Da quanto si può dedurre, altre tipologie di assenze o astensioni da lavoro (seppur retribuite) non sono contemplate. In particolare, risultano mancanti:
- i permessi lavorativi mensili previsti dall'articolo 33 della Legge n. 104/1992 (sia fruiti per l'assistenza a familiari con disabilità, sia quelli usati dagli stessi lavoratori con disabilità);
- i congedi retribuiti per l'assistenza a familiari con disabilità (previsti dall'articolo 42 del Decreto legislativo n. 151/2001);
- l'astensione facoltativa di maternità in costanza di rapporto di lavoro anche se riscattati (previsto dall'articolo 35 del Decreto legislativo n. 151/2001);
- i periodi relativi ai riscatti di laurea, specializzazione, diplomi professionali anche se oggetto di ricongiunzione (Legge n. 29/1979);
- le assenze per sciopero;
- i permessi per i donatori del sangue;
- i periodi di disoccupazione se non hanno dato titolo all'accesso alla cassa integrazione guadagni, anche se oggetto di ricongiunzione (Legge 29/1979).
Il problema: è stato ignorato il lavoro di cura
La FISH - tramite il presidente Pietro Barbieri - afferma: «Si continua ad ignorare incredibilmente il lavoro di cura: eppure l'ISTAT certifica che due terzi delle persone con gravi disabilità (70,1%) non fruiscono di alcun supporto domiciliare pubblico, valore che sale all'83,2% nella fascia di età tra gli 11 e i 64 anni. Secondo il Parlamento, chi si prende cura di quelle persone?».

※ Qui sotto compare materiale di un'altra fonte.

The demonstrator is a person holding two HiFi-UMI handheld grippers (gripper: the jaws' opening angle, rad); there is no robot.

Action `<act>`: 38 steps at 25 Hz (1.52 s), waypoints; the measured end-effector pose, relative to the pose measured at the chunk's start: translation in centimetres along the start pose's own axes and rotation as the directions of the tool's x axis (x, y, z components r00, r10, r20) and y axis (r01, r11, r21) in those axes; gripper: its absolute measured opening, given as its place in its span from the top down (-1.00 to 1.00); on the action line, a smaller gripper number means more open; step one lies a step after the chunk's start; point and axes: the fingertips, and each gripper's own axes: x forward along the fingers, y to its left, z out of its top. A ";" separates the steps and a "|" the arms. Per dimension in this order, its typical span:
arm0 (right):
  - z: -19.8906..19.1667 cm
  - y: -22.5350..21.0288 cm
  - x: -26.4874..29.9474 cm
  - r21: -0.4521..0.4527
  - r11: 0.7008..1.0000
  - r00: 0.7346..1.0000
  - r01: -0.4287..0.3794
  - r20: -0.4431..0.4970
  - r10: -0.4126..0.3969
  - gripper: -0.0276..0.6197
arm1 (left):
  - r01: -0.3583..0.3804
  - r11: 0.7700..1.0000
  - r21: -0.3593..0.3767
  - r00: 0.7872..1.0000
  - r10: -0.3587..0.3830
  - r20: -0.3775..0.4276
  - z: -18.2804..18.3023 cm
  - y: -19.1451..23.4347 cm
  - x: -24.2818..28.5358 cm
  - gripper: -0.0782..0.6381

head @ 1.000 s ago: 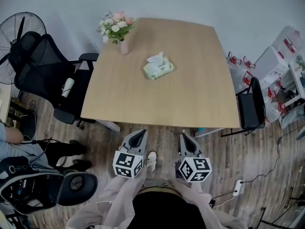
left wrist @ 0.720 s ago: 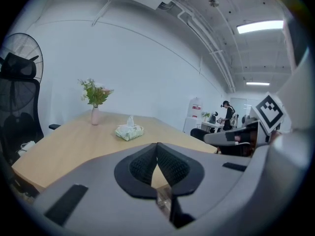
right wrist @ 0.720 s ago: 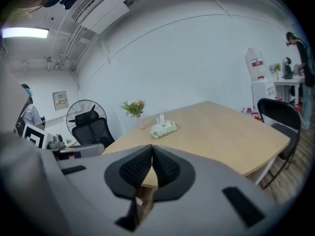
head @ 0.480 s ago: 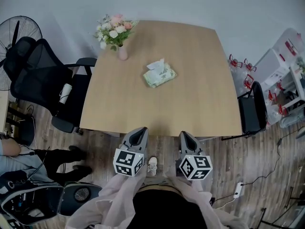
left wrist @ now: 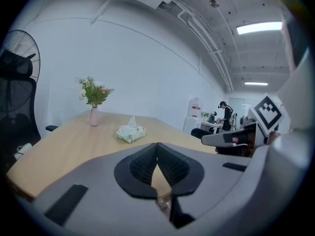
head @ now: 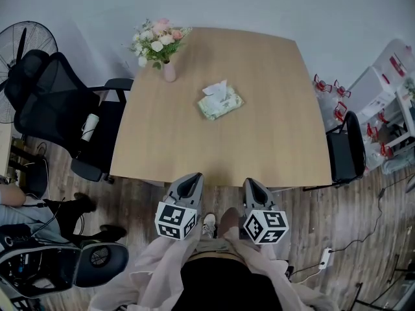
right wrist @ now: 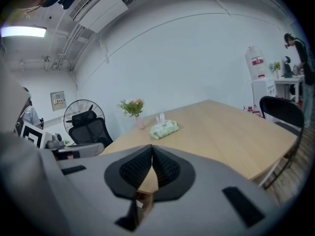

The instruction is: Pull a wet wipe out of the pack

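The green wet wipe pack lies on the wooden table, past its middle, with a white wipe sticking up from its top. Both grippers hover side by side just off the table's near edge, far short of the pack. The left gripper is shut with nothing in it; from its own view the pack shows beyond the closed tips. My right gripper is likewise shut and empty, and the pack lies ahead of its tips.
A pink vase of flowers stands at the table's far left corner. A black office chair and a fan stand to the left, a black chair and white shelves to the right. A seated person's leg shows at far left.
Both grippers have come forward together up to the table's near edge, still shut. The pack has not moved on the table. The person at the left has shifted their legs.
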 end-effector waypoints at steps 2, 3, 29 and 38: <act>-0.1 0.1 0.1 0.000 1.000 1.000 -0.002 -0.007 0.002 0.88 | -0.005 1.000 -0.005 1.000 0.005 -0.004 -0.2 0.1 -0.1 0.75; -0.2 0.1 0.1 0.001 1.000 1.000 -0.003 -0.011 0.003 0.88 | -0.007 1.000 -0.008 1.000 0.006 -0.006 -0.3 0.1 -0.2 0.75; 5.1 -3.9 10.1 0.018 0.999 0.998 -0.048 -0.036 0.049 0.88 | -0.052 0.999 -0.015 0.998 0.052 -0.036 2.3 5.6 8.7 0.75; 8.8 -3.7 14.7 0.009 0.995 0.995 -0.100 -0.017 0.100 0.88 | -0.053 0.998 -0.026 0.998 0.052 -0.032 3.7 8.0 11.9 0.75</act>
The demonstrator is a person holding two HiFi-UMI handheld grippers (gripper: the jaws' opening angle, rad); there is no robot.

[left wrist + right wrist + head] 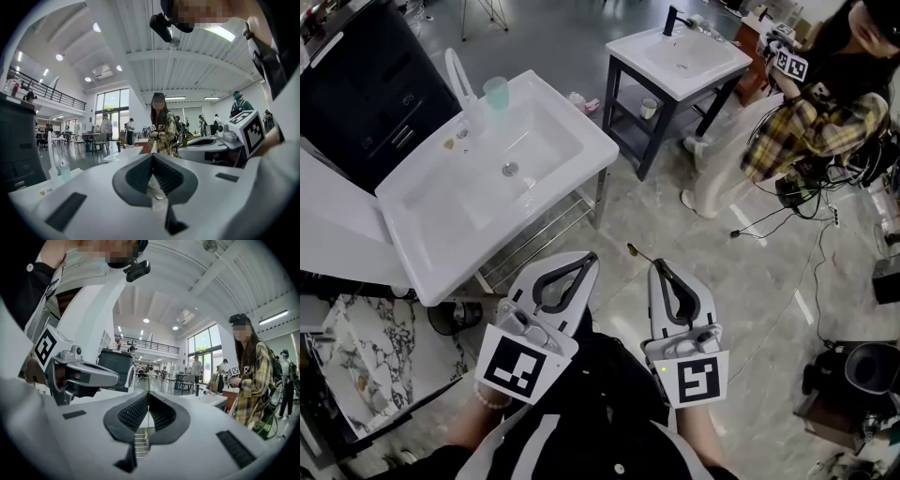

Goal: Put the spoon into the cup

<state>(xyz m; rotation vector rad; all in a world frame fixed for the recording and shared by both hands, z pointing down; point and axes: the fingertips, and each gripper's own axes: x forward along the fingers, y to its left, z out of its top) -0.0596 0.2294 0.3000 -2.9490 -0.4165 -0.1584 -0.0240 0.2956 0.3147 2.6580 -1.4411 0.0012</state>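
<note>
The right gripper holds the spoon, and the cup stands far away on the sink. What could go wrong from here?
1. The right gripper pinches the thin spoon only at its handle end, so the spoon may swivel or slip during the carry.
2. The cup is narrow and stands beside the faucet on the sink; a bump might tip it.

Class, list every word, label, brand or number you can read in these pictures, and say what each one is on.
None: no text here is readable. The left gripper and right gripper carry only black-and-white square marker patterns, not letters.
</note>
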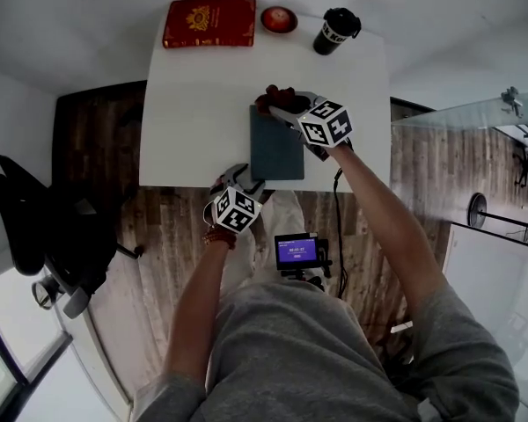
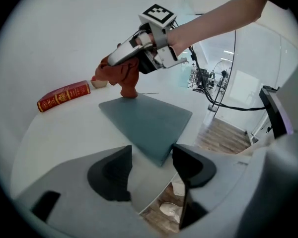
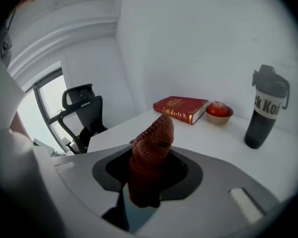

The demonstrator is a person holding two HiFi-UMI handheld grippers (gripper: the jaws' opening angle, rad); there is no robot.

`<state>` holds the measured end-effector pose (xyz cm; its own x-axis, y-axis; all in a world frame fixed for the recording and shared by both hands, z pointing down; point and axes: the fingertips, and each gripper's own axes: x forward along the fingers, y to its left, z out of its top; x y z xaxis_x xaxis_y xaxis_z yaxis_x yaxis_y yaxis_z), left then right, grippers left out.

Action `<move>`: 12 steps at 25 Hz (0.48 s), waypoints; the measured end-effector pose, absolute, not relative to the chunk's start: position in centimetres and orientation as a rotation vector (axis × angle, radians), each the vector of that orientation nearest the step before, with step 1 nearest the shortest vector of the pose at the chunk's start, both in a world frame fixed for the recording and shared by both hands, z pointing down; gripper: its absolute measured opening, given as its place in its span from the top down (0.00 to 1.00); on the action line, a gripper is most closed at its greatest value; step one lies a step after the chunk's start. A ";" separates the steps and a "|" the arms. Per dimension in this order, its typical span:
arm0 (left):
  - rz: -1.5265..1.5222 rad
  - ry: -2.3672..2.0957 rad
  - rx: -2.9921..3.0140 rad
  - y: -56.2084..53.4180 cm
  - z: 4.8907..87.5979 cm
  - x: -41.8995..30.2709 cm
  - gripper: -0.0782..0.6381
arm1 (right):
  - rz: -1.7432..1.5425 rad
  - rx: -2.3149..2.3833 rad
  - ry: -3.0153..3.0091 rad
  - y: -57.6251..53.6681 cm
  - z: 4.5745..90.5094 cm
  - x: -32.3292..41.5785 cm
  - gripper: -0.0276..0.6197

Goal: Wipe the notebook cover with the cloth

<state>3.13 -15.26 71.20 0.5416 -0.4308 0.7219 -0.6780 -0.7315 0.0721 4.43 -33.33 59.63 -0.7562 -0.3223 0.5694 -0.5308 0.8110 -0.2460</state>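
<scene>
1. Head view: bright, even light. White table point(image 1: 202, 104) is nearly blown out w/ little surface detail; room around it is much darker.
2. Daylight comes thru window point(image 3: 49, 100) at left of right gripper view.
3. Shadows are soft & diffuse, e.g. along notebook point(image 2: 149, 123) edge.
4. Both gripper views: strong fisheye, black corners, lines bend nr edges.
5. Cloth point(image 3: 151, 148) sits close to lens, slightly soft – bkgd at right of left gripper view is overexposed.

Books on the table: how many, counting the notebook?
2: a red hardcover book at the far left corner, and the dark teal notebook by the near edge. None appears hidden.
</scene>
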 end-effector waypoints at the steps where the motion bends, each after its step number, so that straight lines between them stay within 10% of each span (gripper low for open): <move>1: 1.004 -0.912 2.439 -15.3 71.2 3.1 0.54 | 0.540 0.656 -2.467 -34.3 60.1 5.0 0.72; 12: 1.001 -0.910 2.440 -15.4 71.1 3.1 0.54 | 0.592 0.751 -2.367 -36.1 66.7 6.8 0.71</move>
<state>3.09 -15.38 71.12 0.5440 -0.4298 0.7207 -0.6769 -0.7323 0.0743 6.81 -36.09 66.74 -0.6730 -0.3708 0.6399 -0.6285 0.7429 -0.2305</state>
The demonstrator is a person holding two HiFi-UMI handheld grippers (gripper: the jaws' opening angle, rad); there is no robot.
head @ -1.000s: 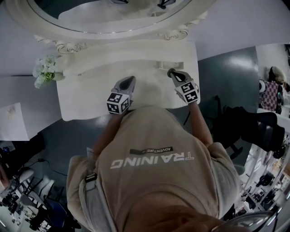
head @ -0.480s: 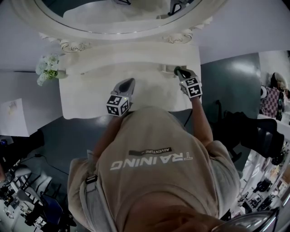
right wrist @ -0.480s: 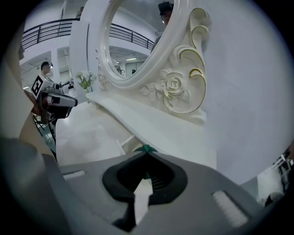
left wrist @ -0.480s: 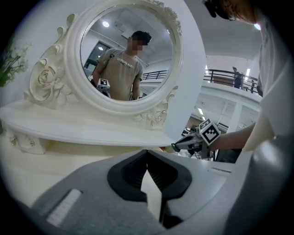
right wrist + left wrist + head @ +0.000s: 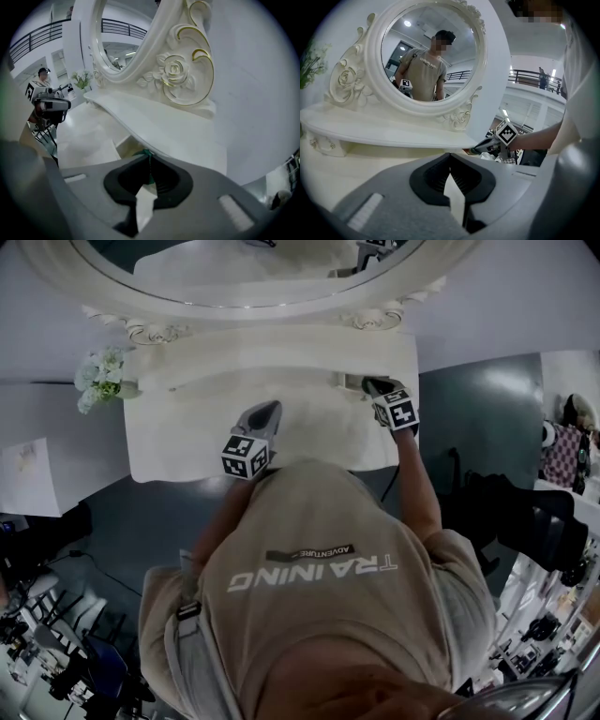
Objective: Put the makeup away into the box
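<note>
My right gripper (image 5: 368, 384) is at the back right of the white dressing table (image 5: 187, 442), with its tips at a small open box (image 5: 346, 381) under the shelf. In the right gripper view a thin green makeup item (image 5: 149, 163) shows in the seam between the jaws of that gripper (image 5: 150, 157). The jaws are just starting to open and the pads still touch the item. The box's pale opening (image 5: 123, 146) lies just beyond the tips. My left gripper (image 5: 269, 411) hovers over the middle of the table, shut and empty (image 5: 451, 157). From there I see the right gripper (image 5: 477, 150) reaching under the shelf.
An ornate oval mirror (image 5: 234, 277) stands on a raised shelf (image 5: 272, 357) along the back of the table. A bunch of white flowers (image 5: 98, 381) sits at the back left. The table's right edge drops to the floor close to my right gripper.
My right gripper has moved toward the back right of the table and sunk to the small box under the shelf. The left gripper has stayed put.
</note>
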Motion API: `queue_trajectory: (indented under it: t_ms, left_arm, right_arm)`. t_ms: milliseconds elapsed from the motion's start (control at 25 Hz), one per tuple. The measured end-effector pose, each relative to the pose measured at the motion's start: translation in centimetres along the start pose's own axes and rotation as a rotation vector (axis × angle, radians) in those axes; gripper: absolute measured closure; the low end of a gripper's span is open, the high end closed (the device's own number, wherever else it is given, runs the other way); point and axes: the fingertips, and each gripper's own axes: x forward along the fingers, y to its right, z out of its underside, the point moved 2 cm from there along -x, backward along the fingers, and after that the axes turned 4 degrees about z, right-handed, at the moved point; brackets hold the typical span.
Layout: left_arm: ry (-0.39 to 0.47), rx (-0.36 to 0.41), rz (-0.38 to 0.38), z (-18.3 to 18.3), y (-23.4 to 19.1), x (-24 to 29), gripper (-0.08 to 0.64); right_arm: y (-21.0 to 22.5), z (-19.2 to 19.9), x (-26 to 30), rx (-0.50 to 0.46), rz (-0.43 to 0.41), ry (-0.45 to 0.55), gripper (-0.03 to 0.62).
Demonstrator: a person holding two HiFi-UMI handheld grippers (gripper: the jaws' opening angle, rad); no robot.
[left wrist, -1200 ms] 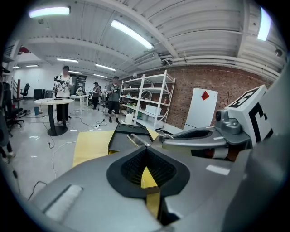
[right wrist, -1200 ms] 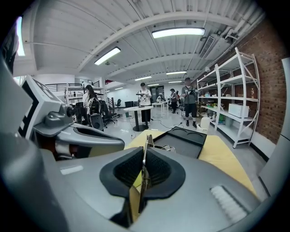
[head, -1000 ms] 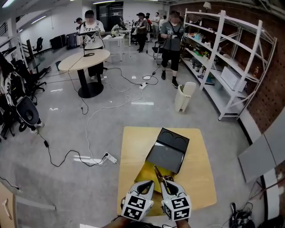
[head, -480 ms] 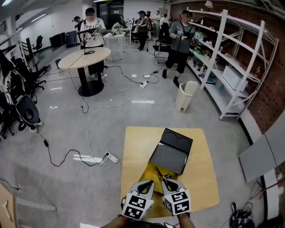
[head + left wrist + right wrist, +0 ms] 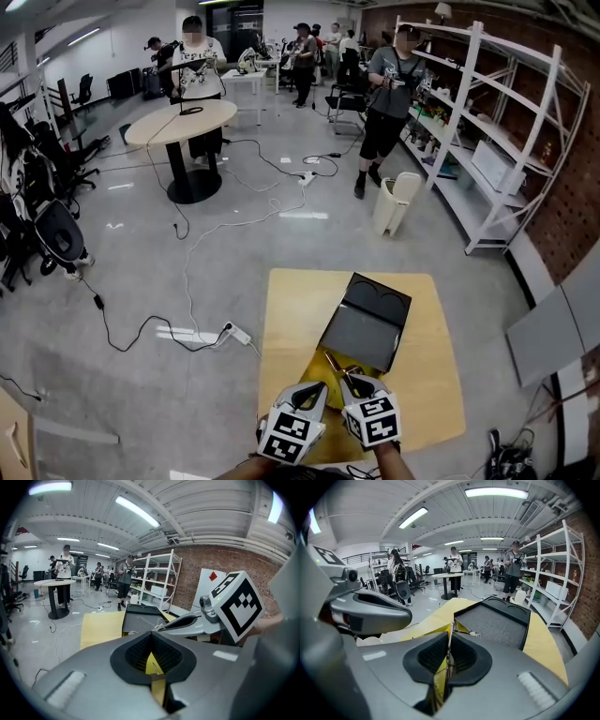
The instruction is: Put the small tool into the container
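On the yellow table (image 5: 427,375) lies an open black case (image 5: 361,328) with a grey lined inside (image 5: 497,625), and yellow sheet material (image 5: 314,367) spreads under its near end. My right gripper (image 5: 349,380) is shut on the small tool (image 5: 450,629), a thin metal piece that points forward toward the case (image 5: 140,618). The tool's tip (image 5: 331,359) hangs just short of the case's near edge. My left gripper (image 5: 312,386) sits close beside the right one, its jaws closed with a yellow edge (image 5: 152,664) between the pads.
The table stands on a grey floor crossed by cables and a power strip (image 5: 234,334). A white bin (image 5: 394,202) and white shelving (image 5: 497,141) stand at the right. A round table (image 5: 183,122) and several people are farther back.
Both grippers hold as before, with the tool still in the right one. The view has shifted a little, and a person by the shelves has walked to the right.
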Motion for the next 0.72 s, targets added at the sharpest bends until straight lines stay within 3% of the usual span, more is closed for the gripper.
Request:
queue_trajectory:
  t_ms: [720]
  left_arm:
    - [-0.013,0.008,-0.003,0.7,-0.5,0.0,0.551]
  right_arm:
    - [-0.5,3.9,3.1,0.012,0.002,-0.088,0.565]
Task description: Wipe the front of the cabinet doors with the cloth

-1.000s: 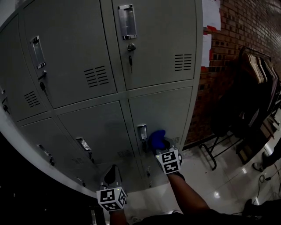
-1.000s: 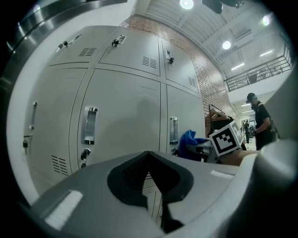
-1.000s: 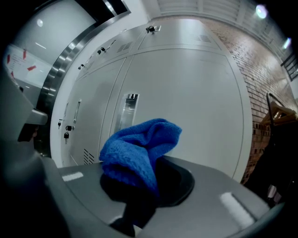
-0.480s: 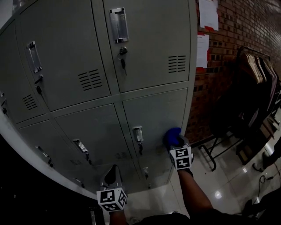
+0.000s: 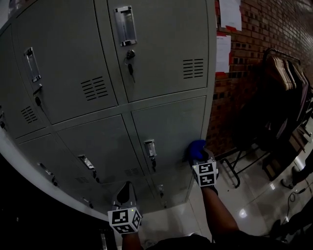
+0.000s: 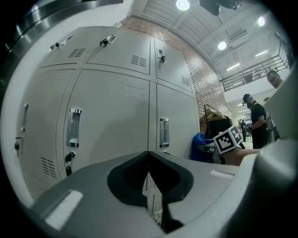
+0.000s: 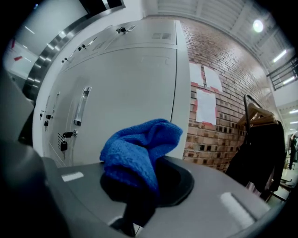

In altre parole, non annoverare nel calcolo degli elementi che permettono la maturazione di anni di contribuzione i permessi e i congedi legati all'assistenza alle persone con disabilità (o agli stessi lavoratori con disabilità), significa non considerare l'importanza che tali strumenti hanno nel permettere a più del 70% della popolazione con disabilità di poter beneficiare di assistenza (non fornita, alternativamente, da altri enti) e, allo stesso tempo, tutti i lavoratori che garantiscono tale assistenza di poter continuare a lavorare e a compiere, a casa, un «lavoro di cura» sempre più gravoso e sempre meno considerato.
Tempo fa, pubblicammo su queste pagine una riflessione di quanto inciderebbe l'assenza dei permessi e dei congedi previsti dalla Legge n. 104/1992: il tema, allora come ora, riguardava il falso risparmio che l'abolizione dei permessi lavorativi porterebbero nelle tasche dello Stato.
Ora la questione è un po' diversa, ma certamente lo spirito è lo stesso: come denunciato dalla FISH, infatti, se da un lato, la Commissione Affari Sociali della Camera dei Deputati aveva approvato uno specifico emendamento [link a sito esterno] che, di fatto, abrogava la norma restrittiva della «riforma Fornero», dall'altro, tuttavia, la Commissione Bilancio della Camera ha deciso - «ragionieristicamente» (per usare le parole di Barbieri) - di escludere i permessi e i congedi dai conteggi dell'anzianità pensionistica, bocciando per mancanza di copertura finanziaria l'emendamento approvato dalla Commissione Affari Sociali.
Il testo ora torna in discussione in Aula e l'auspicio è che si rimetta mano e si risolva questa incresciosa discriminazione ai danni di chi cerca di sopperire alle tante mancanze del welfare.